Bref, même si des risques de transmission existent sûrement, en pratique on a toutes les raisons de penser qu’ils sont faibles voire très faibles.
Dans ces conditions, les préconisations du groupe de médecins français sont-elles justifiées ? Sans un plan strictement sanitaire la réponse est oui – d’autant que les connaissances d’aujourd’hui sur la contagiosité du virus seront peut-être réfutées demain. C’est d’ailleurs en fonction de ce principe de précaution que les restaurants sont fermés à Marseille à partir de 23 heures. Et que, bientôt, ils pourraient l’être à Paris ou dans d’autres grandes villes de France.
De façon générale, les mesures les plus efficaces sont connues. Elles ont déjà été mises en place au printemps : obligation de télétravail généralisée, confinement national, limites de déplacements dans le territoire etc. Même si, en matière sécurité sanitaire, on peut toujours faire plus, on peut toujours faire mieux. De fait, entre la Chine qui enferme littéralement ses habitants et la Grande-Bretagne qui a envisagé sérieusement de « laisser filer » le virus, il y a un monde…
Au fond, la seule question qui vaille c’est « où mettre le curseur ? » Car la santé publique ne se résume pas à des considérations purement sanitaires- sauf à négliger les conséquences, dans la vraie vie, de ce maximalisme idéologique qui vise à faire baisser le taux de contamination avant toute autre considération. On l’a vu dans les EHPAD par exemple : confiner les résidents dans leur chambre 24 heures sur 24, c’était pertinent sanitairement mais humainement désastreux. Tout comme il était insupportable de ne pouvoir assister à l’enterrement d’un proche en raison du nombre limité de personnes autorisées. Ou d’être séparé(e) de son conjoint, de ses enfants, pour de simples motifs géographiques.
Ce « maximalisme idéologique » et sanitaire que j’évoquais à l’instant a fait des dégâts terribles sur les plans économique, familial, sociétal, psychique. Individuellement et collectivement. Absence de certitudes scientifiques, climat anxiogène, crainte d’une judiciarisation du virus : de nombreux facteurs expliquent l’attitude des pouvoirs publics, plus ou moins autoritaires selon le moment. Le problème, c’est que les ministres n’ont pas toujours été d’accord entre eux, et que ces divergences ont pu donner le sentiment dans l’opinion publique d’une navigation « à vue ».
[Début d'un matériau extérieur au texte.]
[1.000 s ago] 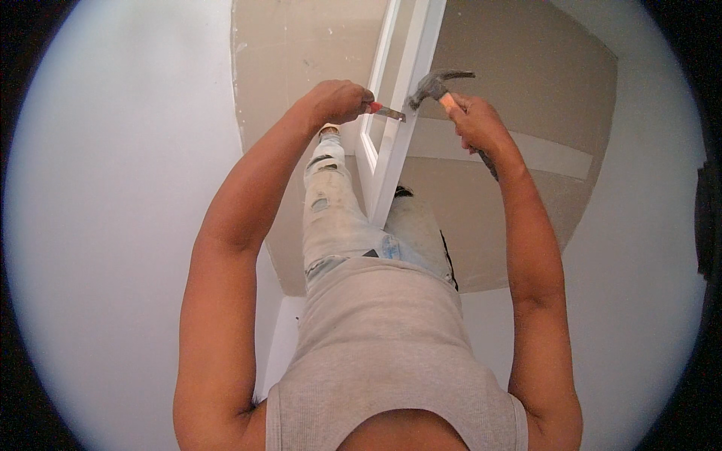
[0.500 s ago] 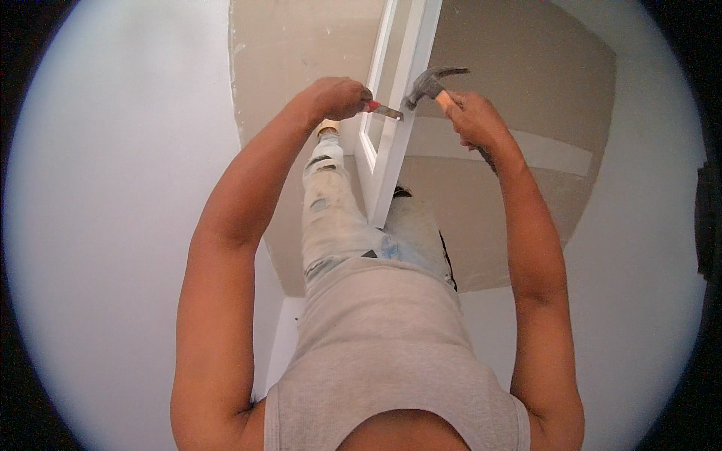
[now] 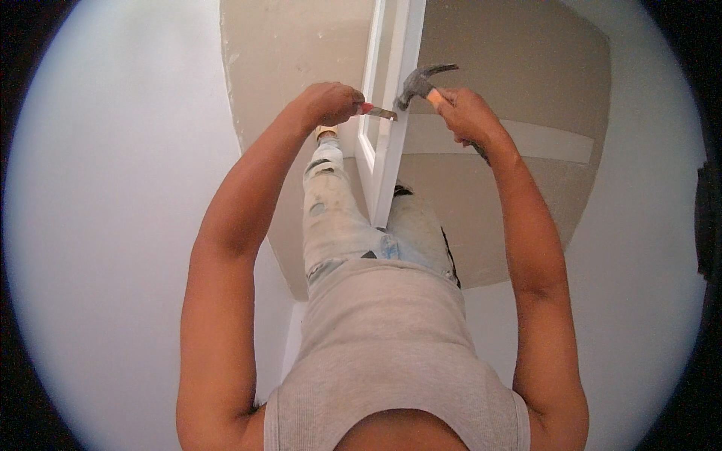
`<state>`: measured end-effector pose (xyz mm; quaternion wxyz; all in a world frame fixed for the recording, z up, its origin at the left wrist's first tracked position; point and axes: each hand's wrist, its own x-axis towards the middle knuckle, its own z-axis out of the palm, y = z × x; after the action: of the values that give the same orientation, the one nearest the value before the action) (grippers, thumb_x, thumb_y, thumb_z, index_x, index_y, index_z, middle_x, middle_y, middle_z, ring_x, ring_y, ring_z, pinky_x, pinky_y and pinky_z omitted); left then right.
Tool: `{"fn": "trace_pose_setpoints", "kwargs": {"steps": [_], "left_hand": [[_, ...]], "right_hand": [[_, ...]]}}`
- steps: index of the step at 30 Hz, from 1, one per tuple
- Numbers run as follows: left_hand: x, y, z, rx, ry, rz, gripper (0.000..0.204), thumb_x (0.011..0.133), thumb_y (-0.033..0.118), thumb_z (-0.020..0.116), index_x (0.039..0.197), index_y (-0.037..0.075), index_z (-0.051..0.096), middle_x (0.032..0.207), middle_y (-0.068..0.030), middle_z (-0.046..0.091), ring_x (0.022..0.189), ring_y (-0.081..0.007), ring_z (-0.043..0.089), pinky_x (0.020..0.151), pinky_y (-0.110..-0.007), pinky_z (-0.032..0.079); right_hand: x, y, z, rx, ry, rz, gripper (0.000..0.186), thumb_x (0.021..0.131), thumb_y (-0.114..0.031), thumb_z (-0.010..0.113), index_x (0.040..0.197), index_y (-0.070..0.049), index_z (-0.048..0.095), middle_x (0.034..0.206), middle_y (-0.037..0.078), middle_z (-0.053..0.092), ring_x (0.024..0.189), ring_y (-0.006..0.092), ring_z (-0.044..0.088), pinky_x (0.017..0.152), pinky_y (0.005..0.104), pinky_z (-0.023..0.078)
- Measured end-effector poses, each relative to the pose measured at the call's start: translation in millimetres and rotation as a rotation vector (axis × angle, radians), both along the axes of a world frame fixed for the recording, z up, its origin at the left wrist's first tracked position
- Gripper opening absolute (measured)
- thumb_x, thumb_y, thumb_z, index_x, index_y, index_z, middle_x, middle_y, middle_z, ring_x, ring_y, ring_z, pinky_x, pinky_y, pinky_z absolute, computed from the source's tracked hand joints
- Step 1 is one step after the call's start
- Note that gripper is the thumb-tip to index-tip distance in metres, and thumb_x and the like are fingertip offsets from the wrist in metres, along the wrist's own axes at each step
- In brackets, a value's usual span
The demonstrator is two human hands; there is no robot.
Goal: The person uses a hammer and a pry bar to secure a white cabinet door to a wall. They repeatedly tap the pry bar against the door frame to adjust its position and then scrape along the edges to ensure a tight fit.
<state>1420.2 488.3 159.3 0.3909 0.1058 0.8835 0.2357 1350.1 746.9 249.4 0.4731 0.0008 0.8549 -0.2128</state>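
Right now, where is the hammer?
In the head view, the hammer is upper centre, in the right hand, its head just right of the white frame, near the chisel.

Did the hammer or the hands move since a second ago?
Hardly. The right hand keeps its grip on the claw hammer, whose head has edged a touch closer to the white door edge. The left hand still presses the red-handled chisel against that edge. Nothing was picked up or let go, and the person's stance looks the same.
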Motion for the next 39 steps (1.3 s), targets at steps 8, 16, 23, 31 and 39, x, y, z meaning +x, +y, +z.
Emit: {"fn": "trace_pose_setpoints", "kwargs": {"steps": [8,16,23,31,39], "left_hand": [[1,3,6,-0.047,0.002,-0.017,0.030,0.103,0.034,0.058,0.122,0.015,0.073,0.107,-0.0135,0.076,0.098,-0.0364,0.072,0.083,-0.051,0.055],[-1,1,5,-0.024,-0.035,0.013,0.029,0.103,0.032,0.059,0.123,0.016,0.072,0.105,-0.0131,0.077,0.096,-0.0352,0.073,0.083,-0.050,0.055],[3,5,12,-0.078,-0.014,0.045,0.027,0.101,0.034,0.062,0.118,0.017,0.076,0.103,-0.0100,0.077,0.093,-0.0316,0.073,0.080,-0.046,0.056],[0,6,21,-0.095,-0.039,0.024,0.026,0.101,0.030,0.062,0.118,0.016,0.075,0.099,-0.0094,0.078,0.089,-0.0289,0.073,0.078,-0.045,0.056],[12,4,13,-0.071,0.035,0.051,0.026,0.101,0.031,0.062,0.117,0.016,0.076,0.099,-0.0095,0.078,0.089,-0.0294,0.073,0.076,-0.045,0.056]], "right_hand": [[0,3,-1,-0.008,0.026,0.053,0.046,0.103,-0.024,0.055,0.146,-0.008,0.059,0.068,0.006,0.058,0.051,0.0142,0.055,0.045,0.0332,0.048],[-4,1,1,-0.022,0.064,0.019,0.039,0.104,-0.023,0.055,0.136,-0.005,0.065,0.066,0.006,0.058,0.049,0.0133,0.054,0.044,0.0333,0.047],[-3,-1,1,-0.002,0.039,0.046,0.037,0.103,-0.022,0.056,0.134,-0.004,0.067,0.066,0.006,0.058,0.048,0.0138,0.053,0.043,0.0331,0.046],[2,-4,3,-0.024,-0.046,0.117,0.041,0.103,-0.024,0.058,0.140,-0.006,0.064,0.069,0.006,0.059,0.052,0.0134,0.056,0.045,0.0331,0.046],[10,-4,5,0.010,0.015,-0.035,0.043,0.103,-0.024,0.057,0.143,-0.009,0.062,0.069,0.003,0.057,0.053,0.0126,0.053,0.046,0.0309,0.046]]}}
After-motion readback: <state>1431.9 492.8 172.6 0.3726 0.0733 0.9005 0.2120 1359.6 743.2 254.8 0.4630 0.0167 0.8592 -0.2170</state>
Il serait peut-être temps de faire preuve de plus de pédagogie encore et, surtout, de pragmatisme. Ainsi, à l’école, plutôt qu’un masque pour tous les enfants, mieux vaudrait isoler un élève malade dès les premiers signes, tester systématiquement ses camarades, proposer ces tests aux parents. Et, surtout, accepter l’idée que toute contamination n’est pas forcément la preuve d’une quelconque « faute ».
Je n’ignore pas les difficultés que rencontrent les pouvoirs publics au moment de cette rentrée scolaire si particulière. De toutes façons, il va faire des mécontents. Les uns diront qu’il n’en fait pas assez. Les autres, que c’est déjà trop. Déni d’un côté, panique excessive de l’autre : la voie est étroite. Le gouvernement va devoir prendre des risques. Cela s’appelle faire de la politique.